Las casas de apuestas, poco amigas de la épica, ya sitúan a España como favorita clara para acabar primera de grupo. Pero en el fútbol moderno, cualquier exceso de confianza puede pagarse caro. De momento, el plan de De la Fuente funciona y la maquinaria parece engrasada.
Próximos retos y calendario
La selección no tendrá tiempo para celebraciones. El domingo, la cita en Estambul ante Turquía será una auténtica prueba de fuego. Después quedarán las dobles jornadas ante Georgia y la vuelta frente a Bulgaria, pero un buen resultado en el infierno turco podría allanar el camino y permitir cierto margen de maniobra.

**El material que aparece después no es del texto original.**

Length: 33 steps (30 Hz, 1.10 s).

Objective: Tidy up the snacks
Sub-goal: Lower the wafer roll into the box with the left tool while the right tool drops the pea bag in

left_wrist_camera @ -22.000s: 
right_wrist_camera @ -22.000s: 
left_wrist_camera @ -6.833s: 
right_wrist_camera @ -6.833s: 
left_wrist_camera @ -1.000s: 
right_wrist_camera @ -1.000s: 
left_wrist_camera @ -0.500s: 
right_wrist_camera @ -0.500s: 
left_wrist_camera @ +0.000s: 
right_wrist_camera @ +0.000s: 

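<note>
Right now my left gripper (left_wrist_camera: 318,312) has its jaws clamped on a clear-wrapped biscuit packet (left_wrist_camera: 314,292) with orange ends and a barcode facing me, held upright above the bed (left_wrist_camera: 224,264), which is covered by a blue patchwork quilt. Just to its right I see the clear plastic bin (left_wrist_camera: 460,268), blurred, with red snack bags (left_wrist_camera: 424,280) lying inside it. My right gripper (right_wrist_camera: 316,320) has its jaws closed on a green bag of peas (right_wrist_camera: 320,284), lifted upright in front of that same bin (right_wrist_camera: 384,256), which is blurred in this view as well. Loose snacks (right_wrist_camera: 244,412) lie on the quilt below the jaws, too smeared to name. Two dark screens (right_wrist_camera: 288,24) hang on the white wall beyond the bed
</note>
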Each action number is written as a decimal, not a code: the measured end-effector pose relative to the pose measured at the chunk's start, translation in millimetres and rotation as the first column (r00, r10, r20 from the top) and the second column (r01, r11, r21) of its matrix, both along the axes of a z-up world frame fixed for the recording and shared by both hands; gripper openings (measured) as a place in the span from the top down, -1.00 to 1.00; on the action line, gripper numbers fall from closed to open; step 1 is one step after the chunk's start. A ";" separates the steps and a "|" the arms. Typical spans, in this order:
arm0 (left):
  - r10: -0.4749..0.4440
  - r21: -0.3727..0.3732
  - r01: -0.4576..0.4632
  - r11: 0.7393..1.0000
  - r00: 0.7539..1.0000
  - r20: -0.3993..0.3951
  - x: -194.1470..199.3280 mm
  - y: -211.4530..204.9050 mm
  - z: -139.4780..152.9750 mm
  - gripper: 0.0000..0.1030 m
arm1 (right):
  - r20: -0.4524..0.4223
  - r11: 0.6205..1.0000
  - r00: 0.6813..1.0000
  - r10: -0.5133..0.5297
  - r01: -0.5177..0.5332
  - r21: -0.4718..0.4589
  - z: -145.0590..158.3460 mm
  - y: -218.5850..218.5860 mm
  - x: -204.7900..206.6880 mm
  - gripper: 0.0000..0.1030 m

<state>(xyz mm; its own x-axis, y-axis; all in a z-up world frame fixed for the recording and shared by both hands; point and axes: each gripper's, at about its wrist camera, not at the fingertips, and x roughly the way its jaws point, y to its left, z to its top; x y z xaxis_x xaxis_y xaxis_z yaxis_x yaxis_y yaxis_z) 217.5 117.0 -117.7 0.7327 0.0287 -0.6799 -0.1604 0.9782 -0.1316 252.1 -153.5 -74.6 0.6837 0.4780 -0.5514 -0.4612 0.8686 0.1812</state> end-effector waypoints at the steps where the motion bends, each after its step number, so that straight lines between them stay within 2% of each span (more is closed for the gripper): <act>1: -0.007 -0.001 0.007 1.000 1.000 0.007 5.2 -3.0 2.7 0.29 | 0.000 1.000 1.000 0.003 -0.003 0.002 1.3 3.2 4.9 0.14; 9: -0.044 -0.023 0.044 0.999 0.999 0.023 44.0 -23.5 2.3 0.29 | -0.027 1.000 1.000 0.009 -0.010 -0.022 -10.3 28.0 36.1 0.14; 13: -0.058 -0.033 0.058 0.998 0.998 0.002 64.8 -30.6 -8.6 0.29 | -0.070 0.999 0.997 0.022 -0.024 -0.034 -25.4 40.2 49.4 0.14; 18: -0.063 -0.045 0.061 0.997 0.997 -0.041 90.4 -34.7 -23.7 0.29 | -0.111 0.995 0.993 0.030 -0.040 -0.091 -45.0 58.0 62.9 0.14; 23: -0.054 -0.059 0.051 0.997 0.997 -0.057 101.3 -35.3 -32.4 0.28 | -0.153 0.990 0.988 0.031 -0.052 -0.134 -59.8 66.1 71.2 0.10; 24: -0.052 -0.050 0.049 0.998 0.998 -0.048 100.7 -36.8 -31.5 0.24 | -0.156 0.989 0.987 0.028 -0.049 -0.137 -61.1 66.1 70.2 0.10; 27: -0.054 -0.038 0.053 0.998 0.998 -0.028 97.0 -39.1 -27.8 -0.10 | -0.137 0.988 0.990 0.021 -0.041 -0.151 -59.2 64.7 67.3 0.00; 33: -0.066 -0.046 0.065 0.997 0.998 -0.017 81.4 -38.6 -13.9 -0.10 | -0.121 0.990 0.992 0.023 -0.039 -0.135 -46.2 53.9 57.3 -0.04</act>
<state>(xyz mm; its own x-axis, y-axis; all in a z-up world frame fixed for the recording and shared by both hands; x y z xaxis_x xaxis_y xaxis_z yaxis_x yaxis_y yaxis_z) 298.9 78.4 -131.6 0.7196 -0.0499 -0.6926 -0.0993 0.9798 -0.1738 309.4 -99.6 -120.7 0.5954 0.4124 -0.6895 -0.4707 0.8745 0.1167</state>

La hoja de ruta está clara: sumar los máximos puntos posibles cuanto antes y evitar que la repesca se convierta en un fantasma. El grupo, eso sí, parece asequible en comparación con otras ediciones, pero el fútbol ya ha demostrado que las sorpresas existen.
Curiosidades del partido y sus protagonistas
- Oyarzabal, autor del primer gol, suma ya 12 tantos con la selección absoluta.
- Cucurella marcó su primer gol como internacional absoluto, tras más de 20 apariciones.
- Mikel Merino volvió a ver puerta con la Roja, consolidando su papel como llegador.
- El portero búlgaro, Vutsov, evitó al menos dos goles cantados y fue el mejor de los suyos.
- Jesús Rodríguez, debutante, es el primer jugador del Como en vestir la Roja desde los años 60.
- España no perdía en suelo búlgaro desde 1968.
- La selección suma ya 11 partidos consecutivos sin perder en fases de clasificación mundialista.
- La posesión española superó el 70%, récord en lo que va de clasificatorio.
- De la Fuente no pierde en partido oficial desde su llegada al banquillo.
- Ningún jugador español vio tarjeta amarilla, señal de partido plácido y sin sobresaltos.
La afición, mientras tanto, sueña despierta. Si este es el punto de partida, que nadie se baje del barco: el Mundial de 2026 ya aparece en el horizonte y la Roja, de momento, navega viento en popa.